- _TASK STATEMENT_: Restate verbatim the span of lines below between the line with "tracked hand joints" and the line with "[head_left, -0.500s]", including those two lines, and only that span.

Stored items from a collection:
-- Opening Marker --
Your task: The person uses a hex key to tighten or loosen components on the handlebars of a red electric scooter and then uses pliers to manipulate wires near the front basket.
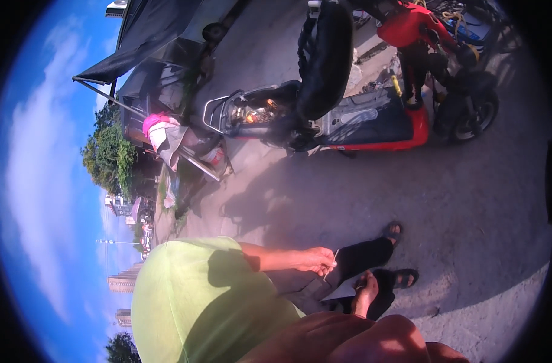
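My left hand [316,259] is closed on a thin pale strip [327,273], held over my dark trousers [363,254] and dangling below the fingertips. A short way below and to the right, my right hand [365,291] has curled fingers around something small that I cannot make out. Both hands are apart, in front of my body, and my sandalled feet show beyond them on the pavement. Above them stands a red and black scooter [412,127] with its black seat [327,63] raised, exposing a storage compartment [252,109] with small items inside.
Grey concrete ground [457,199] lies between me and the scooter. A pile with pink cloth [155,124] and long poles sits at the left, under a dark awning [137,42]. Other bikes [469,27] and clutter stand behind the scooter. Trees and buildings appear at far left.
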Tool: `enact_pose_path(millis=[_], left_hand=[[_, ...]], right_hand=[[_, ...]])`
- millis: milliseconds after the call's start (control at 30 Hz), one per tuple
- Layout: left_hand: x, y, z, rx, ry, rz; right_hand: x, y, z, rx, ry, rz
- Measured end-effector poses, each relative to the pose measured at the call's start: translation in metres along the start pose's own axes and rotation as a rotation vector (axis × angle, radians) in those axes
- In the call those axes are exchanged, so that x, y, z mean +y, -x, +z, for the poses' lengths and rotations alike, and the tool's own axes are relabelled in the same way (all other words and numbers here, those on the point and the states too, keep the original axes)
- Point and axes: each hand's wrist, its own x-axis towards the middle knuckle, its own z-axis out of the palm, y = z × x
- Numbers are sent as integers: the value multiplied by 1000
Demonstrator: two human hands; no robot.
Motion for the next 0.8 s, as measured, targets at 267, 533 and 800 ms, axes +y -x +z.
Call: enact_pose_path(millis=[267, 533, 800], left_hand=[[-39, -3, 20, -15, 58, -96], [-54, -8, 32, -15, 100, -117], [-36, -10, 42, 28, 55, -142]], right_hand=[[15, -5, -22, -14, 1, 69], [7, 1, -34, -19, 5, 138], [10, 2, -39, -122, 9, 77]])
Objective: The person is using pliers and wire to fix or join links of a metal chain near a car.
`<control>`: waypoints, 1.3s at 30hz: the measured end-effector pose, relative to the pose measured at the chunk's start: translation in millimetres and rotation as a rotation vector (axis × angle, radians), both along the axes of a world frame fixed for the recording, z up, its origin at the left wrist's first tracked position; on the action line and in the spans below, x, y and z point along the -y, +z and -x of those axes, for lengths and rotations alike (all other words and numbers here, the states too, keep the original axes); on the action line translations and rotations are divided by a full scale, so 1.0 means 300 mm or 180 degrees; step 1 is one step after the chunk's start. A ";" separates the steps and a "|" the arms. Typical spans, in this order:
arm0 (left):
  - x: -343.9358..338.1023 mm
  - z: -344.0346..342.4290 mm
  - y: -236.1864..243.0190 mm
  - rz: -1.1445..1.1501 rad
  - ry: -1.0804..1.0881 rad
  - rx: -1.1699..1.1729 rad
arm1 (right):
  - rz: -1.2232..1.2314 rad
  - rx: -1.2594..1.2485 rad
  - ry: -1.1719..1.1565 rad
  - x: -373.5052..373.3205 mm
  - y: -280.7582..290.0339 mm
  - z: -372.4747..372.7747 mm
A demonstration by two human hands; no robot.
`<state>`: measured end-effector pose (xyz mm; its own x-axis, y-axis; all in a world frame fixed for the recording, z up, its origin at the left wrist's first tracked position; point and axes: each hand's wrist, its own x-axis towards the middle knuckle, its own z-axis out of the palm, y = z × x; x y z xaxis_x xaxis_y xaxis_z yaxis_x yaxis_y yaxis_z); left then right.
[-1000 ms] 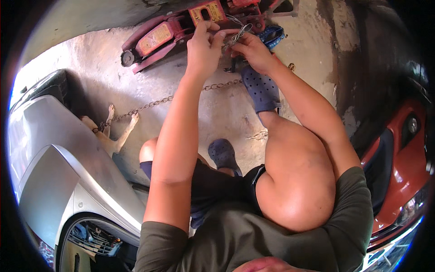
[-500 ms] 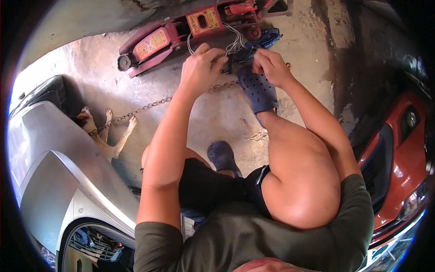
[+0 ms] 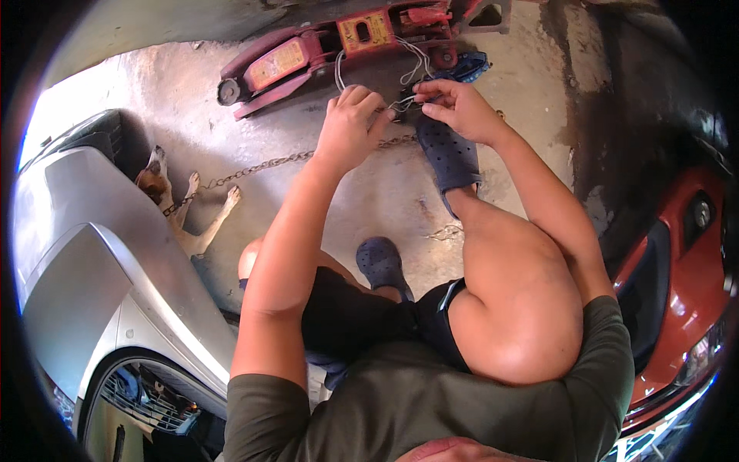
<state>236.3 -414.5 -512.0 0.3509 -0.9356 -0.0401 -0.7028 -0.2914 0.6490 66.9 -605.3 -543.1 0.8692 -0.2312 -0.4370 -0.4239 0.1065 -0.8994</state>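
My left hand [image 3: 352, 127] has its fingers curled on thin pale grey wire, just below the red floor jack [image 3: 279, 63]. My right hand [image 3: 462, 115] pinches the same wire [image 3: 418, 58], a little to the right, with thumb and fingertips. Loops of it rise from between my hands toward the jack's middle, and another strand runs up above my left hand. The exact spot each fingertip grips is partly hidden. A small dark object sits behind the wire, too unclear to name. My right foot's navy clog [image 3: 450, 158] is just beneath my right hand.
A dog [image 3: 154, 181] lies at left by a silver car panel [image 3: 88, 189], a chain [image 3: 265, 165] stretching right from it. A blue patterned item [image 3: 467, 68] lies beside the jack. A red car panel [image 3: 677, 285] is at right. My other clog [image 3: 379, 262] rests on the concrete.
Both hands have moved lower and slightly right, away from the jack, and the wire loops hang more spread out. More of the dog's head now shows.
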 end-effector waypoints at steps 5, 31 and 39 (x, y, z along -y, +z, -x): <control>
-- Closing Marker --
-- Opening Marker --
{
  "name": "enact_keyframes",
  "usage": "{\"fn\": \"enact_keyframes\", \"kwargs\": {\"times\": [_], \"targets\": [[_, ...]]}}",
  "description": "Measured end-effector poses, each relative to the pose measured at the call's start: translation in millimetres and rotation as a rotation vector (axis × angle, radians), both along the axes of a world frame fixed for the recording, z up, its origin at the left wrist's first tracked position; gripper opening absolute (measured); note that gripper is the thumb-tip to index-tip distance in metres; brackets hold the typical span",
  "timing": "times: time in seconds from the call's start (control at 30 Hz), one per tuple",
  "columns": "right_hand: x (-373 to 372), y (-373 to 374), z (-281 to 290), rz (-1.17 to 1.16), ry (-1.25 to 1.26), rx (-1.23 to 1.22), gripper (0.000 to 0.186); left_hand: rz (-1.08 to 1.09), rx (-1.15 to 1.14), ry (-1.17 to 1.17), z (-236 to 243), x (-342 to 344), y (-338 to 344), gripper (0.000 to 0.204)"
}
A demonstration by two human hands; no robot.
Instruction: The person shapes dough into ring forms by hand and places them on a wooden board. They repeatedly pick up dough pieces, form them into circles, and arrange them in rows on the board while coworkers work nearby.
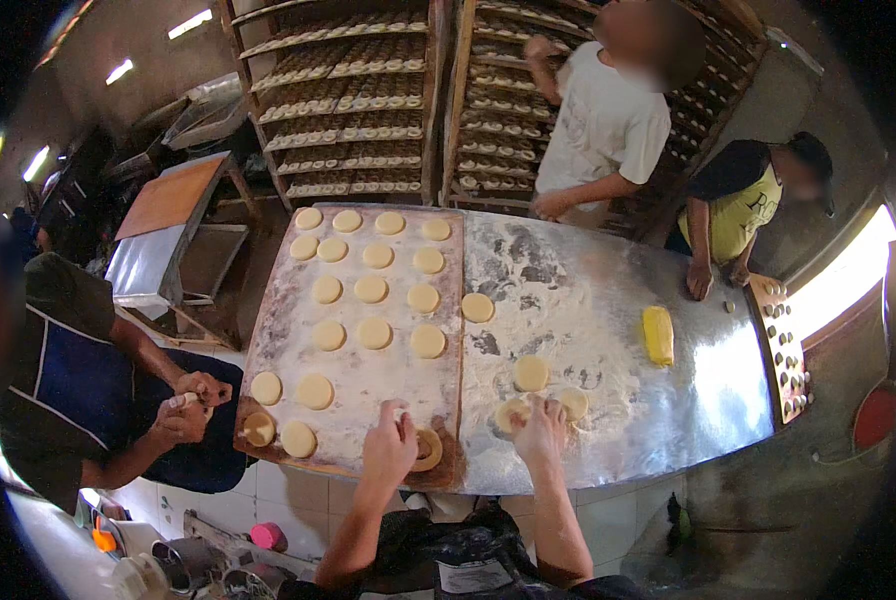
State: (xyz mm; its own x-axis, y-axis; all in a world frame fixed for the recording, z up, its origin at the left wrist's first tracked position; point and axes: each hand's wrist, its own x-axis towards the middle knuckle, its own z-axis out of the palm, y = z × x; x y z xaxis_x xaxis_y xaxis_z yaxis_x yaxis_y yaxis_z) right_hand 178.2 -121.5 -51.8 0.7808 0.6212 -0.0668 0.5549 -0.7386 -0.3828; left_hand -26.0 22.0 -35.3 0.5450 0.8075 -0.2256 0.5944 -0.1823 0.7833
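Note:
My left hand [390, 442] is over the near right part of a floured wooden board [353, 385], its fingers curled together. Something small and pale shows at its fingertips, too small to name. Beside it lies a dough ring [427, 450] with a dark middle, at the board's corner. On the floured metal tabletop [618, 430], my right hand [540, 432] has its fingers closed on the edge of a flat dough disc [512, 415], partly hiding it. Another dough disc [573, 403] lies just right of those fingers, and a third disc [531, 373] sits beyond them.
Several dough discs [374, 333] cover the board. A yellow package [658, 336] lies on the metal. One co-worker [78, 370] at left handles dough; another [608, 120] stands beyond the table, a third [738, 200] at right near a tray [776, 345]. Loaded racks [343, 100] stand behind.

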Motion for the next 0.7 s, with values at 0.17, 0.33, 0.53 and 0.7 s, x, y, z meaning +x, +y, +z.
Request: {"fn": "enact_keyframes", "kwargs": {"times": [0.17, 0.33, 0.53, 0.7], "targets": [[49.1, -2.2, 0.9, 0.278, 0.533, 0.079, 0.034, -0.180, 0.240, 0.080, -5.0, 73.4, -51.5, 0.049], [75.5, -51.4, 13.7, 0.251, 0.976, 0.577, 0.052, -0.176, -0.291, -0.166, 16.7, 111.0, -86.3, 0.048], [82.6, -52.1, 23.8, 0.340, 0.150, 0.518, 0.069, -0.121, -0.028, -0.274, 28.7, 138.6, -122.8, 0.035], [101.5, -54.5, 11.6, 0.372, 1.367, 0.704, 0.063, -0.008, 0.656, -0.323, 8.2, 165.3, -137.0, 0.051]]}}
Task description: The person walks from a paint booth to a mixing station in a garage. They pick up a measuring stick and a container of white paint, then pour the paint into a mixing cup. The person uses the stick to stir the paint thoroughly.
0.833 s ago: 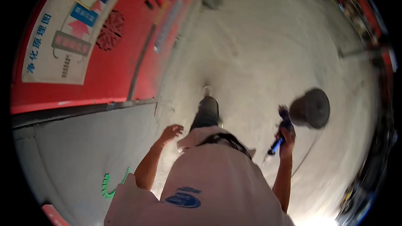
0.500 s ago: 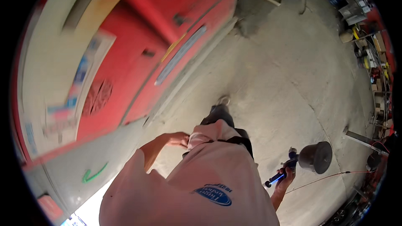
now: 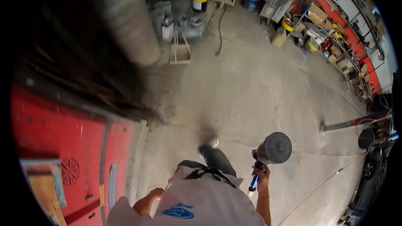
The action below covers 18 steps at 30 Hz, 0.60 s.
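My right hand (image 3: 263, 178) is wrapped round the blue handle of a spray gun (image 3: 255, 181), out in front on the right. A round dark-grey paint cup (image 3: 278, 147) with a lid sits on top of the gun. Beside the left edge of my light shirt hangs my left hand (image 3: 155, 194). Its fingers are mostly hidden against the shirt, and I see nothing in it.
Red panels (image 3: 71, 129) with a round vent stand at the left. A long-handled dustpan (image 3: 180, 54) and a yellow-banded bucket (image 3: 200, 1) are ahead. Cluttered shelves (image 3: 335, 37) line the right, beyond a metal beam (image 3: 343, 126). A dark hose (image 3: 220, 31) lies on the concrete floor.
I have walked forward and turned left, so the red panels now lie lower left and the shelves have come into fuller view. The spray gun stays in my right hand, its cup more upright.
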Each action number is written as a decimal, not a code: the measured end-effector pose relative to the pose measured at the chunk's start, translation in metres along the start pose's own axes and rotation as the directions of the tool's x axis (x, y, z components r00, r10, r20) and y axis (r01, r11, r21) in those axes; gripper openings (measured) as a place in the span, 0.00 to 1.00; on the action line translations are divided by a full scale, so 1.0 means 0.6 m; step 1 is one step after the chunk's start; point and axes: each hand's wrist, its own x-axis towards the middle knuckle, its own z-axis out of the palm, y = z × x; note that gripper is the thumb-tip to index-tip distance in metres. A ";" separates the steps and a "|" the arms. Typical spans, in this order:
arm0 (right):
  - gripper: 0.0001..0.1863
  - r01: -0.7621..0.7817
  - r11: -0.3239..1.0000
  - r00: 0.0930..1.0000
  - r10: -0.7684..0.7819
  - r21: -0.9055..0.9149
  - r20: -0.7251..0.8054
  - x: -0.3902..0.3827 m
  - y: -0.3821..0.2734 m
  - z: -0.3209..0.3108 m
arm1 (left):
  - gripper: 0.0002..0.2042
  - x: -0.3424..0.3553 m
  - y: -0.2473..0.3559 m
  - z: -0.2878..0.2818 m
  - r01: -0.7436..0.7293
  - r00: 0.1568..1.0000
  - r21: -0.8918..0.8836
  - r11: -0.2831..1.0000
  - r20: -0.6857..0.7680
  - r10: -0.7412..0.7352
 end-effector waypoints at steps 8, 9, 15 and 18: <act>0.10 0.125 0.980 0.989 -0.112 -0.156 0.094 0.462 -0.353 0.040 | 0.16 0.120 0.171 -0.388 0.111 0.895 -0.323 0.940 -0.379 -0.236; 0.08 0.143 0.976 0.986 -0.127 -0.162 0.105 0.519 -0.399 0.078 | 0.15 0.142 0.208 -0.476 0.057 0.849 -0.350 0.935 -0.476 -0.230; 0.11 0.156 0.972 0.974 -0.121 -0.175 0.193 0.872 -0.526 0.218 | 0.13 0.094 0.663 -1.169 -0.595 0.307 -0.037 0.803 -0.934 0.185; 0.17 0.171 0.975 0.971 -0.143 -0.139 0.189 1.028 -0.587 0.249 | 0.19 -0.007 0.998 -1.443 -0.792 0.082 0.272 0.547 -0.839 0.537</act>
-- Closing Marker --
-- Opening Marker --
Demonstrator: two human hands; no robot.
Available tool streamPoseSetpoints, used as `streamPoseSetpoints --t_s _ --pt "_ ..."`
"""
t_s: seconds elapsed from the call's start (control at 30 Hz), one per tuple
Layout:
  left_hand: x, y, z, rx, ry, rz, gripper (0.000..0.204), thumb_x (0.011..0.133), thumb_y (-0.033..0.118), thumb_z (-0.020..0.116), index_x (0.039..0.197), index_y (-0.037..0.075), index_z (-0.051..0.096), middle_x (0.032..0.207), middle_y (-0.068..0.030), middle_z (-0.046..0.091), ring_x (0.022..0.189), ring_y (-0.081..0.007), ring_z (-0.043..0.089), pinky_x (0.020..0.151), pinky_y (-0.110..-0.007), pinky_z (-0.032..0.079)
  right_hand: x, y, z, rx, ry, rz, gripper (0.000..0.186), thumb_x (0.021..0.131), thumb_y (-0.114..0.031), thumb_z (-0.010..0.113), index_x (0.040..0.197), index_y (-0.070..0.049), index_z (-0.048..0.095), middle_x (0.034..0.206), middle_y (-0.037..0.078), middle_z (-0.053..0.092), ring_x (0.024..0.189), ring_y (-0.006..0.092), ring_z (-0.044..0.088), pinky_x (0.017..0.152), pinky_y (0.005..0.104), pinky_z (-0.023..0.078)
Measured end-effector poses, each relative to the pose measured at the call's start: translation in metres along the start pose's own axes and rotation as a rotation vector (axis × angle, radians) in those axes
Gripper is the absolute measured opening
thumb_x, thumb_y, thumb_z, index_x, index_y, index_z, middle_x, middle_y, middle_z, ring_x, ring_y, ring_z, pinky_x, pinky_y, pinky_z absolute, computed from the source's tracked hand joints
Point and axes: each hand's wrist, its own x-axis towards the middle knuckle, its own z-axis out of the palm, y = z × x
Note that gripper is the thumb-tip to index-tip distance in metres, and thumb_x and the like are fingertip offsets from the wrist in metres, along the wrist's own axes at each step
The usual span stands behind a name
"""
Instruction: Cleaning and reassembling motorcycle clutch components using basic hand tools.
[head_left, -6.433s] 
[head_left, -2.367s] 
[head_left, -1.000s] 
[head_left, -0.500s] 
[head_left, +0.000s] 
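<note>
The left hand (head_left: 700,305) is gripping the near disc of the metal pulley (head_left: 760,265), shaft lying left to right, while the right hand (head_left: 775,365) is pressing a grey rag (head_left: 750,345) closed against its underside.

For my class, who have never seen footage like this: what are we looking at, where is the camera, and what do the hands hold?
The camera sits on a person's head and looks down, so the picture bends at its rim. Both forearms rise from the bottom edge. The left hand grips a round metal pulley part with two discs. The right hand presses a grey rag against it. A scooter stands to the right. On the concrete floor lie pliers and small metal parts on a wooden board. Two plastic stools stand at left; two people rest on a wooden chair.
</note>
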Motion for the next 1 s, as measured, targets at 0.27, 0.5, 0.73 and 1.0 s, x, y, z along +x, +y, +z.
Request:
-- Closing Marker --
- _ANSWER BELOW_:
thumb_x, thumb_y, thumb_z, index_x, index_y, index_z, middle_x, middle_y, middle_z, ring_x, ring_y, ring_z, pinky_x, pinky_y, pinky_z absolute, computed from the source's tracked hand joints
Point and axes: each hand's wrist, its own x-axis towards the middle knuckle, its own z-axis out of the palm, y = z × x
Note that gripper is the thumb-tip to index-tip distance in metres, and thumb_x and the like are fingertip offsets from the wrist in metres, along the wrist's own axes at each step
The usual span stands behind a name
"""
Instruction: Cleaning and reassembling motorcycle clutch components using basic hand tools.
[head_left, -6.433s] 
[head_left, -2.367s] 
[head_left, -1.000s] 
[head_left, -0.500s] 

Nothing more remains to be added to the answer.